The spinal fluid from the young mice sharpened the memories of the older rodents

When it was successful, Dr. Iram said the result was about 10 microliters of cerebrospinal fluid, about one-fifth the size of a drop of water. To collect enough for the infusions, he had to perform the procedure on many hundreds of mice, questioning the technical challenges that Dr. Wyss-Coray had warned him with the sheer force of repetition.

“I enjoy doing these types of studies that require a lot of perseverance,” said Dr. Iram said. “I just set a goal and I don’t stop.”

To infuse young cerebrospinal fluid into old mice, Dr. Iram made a small hole in their skulls and implanted a pump under the skin in their upper back. For comparison, a separate group of old mice was infused with artificial cerebrospinal fluid.

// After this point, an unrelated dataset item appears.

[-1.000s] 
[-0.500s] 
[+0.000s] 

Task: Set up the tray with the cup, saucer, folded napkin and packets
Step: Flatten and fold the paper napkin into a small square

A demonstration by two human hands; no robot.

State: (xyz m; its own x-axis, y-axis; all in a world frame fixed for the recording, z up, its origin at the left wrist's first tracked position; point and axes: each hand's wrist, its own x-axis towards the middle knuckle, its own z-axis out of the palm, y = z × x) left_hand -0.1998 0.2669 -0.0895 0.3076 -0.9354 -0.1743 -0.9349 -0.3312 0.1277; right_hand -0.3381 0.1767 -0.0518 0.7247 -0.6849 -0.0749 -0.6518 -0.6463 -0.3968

A few weeks later, the mice were exposed to signals – a tone and a flashing light – that they had previously learned to associate with shaking their feet. Animals that received the infusion of young cerebrospinal fluid tended to freeze for longer, suggesting that they had retained stronger memories of the original foot shocks.

“This is a very interesting study that seems scientifically sound to me,” said Matt Kaeberlein, a biologist who studies aging at the University of Washington and was not involved in the research. “This adds to the growing body of evidence that it is possible, perhaps surprisingly easy, to restore function in aged tissues by targeting the mechanisms of biological aging.”

Dr Iram sought to determine how young CSF was helping to preserve memory by analyzing the hippocampus, a portion of the brain dedicated to memory formation and storage. Treating old mice with the fluid, she found, had a strong effect on cells acting as precursors to oligodendrocytes, which produce layers of fat known as myelin that insulate nerve fibers and ensure strong signal connections between neurons.

The study authors focused on a particular protein in the young CSF that appeared to be involved in triggering the chain of events that led to greater nerve isolation. Known as fibroblast growth factor 17, or FGF17, the protein could be infused into older CSF and could partially replicate the effects of young fluid, the study found.